**Task details**: State how many lines of the entries hold the string "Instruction", and output nothing but that count.

Data records
******

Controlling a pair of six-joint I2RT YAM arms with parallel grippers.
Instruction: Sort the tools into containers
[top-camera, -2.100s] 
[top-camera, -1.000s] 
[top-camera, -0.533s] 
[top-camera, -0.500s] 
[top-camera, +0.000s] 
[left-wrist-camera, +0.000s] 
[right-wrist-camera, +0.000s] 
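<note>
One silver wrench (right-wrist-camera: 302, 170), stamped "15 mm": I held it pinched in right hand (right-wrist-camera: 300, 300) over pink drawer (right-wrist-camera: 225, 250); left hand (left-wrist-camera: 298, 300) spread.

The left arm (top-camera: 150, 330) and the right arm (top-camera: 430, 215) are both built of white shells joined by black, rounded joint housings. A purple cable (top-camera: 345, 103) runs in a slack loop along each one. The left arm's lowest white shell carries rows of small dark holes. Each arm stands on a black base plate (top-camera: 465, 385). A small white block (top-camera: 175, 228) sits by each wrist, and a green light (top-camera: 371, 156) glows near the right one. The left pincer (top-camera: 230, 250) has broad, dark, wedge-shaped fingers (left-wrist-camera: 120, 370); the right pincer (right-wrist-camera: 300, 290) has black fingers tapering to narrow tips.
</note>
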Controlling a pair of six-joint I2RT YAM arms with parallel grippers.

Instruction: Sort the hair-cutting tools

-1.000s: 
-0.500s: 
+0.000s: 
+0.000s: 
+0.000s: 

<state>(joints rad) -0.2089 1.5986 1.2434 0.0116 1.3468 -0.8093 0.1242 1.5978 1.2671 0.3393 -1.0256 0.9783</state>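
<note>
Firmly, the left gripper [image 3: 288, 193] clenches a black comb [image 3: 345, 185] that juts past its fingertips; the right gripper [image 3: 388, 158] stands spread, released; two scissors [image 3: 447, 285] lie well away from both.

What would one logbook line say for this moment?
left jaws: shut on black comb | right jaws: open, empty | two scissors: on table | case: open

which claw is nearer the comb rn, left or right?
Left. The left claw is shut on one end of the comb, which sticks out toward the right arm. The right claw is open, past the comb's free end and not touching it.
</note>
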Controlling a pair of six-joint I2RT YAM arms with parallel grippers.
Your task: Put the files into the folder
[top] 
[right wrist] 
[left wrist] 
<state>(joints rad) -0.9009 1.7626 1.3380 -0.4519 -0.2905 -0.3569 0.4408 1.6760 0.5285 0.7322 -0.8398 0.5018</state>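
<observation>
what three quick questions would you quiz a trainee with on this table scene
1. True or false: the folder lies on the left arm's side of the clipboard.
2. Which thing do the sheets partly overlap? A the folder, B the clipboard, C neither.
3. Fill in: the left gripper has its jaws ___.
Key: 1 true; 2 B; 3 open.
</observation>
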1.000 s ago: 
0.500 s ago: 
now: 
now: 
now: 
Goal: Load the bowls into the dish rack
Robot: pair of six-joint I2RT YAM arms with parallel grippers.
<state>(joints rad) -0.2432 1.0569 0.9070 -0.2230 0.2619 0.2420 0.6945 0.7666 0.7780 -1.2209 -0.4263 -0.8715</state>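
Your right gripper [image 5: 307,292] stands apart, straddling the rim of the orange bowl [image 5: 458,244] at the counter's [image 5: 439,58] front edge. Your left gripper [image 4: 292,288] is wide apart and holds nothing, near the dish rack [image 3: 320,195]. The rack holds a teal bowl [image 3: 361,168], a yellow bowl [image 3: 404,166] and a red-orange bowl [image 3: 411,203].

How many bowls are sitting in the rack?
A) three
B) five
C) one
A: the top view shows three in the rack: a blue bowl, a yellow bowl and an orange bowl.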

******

**Reply**: 2